Most Common Cleanroom Design Problems

Most Common Cleanroom Design Problems

Cleanrooms present a lot of unique challenges in terms of design because they have very specific requirements they have to meet. If you’re meeting your desired ISO standard, you might feel like your design is good enough, but the truth is that there are a lot of common issues that companies face when designing cleanrooms. Here are some of the most common cleanroom design problems we see:

Inefficient placement

One of the biggest issues with cleanroom design is inefficiency. If your design doesn’t support your processes, it’s going to cause problems. Consider the various tasks and processes that go on in your cleanroom. Is someone always getting in someone else’s way because of where there workstations or supplies are located? Are there too many processes sharing one sink, causing a bottleneck? Are there drawers or cabinets that you can’t fully open because they’re too close to a wall or door? All of those problems can cause major inefficiency and can be avoided with good design.

Maze-like walkways

The whole point of a maze is inefficiency, it takes a long time to get through a relatively short distance because you have to twist and turn and wind around obstacles.
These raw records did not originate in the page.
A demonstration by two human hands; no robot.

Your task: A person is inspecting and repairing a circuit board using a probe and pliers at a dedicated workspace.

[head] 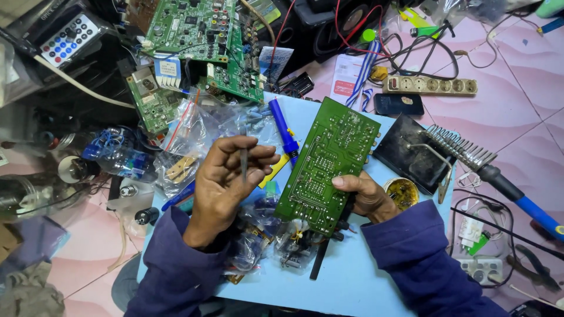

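Right hand [367, 196]: gripped green circuit board [329, 164] by its lower edge
Left hand [226, 176]: pinched a thin dark metal tool [244, 158], just left of board

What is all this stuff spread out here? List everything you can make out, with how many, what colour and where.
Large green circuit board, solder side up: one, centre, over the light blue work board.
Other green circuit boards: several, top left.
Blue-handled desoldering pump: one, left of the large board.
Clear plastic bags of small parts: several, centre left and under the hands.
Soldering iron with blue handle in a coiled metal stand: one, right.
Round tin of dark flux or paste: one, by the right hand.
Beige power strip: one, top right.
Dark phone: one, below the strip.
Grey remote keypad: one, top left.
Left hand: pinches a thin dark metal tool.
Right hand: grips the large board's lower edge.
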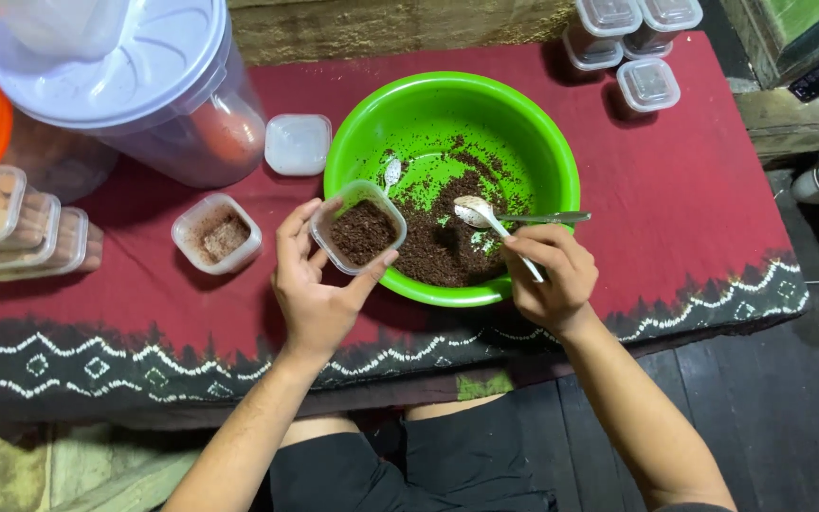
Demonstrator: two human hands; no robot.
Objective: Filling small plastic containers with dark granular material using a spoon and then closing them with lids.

But your cleanroom shouldn’t be a labyrinth. If employees have to walk through narrow paths, wind around oddly placed workstations, or bump into each other constantly to get to the door, their workstations, the sink, or the fire extinguisher, you will have massive safety problems on your hands, not to mention a lot of wasted time and motion on the part of the cleanroom techs.

Poor ventilation

Good ventilation is necessary for any space to be comfortable, but it’s especially crucial in a cleanroom, where you’re trying to maintain a controlled environment with limited particles and contaminants. Additionally, in cleanrooms where hazardous materials are used, good ventilation is a necessary safety concern to ensure the well-being of workers.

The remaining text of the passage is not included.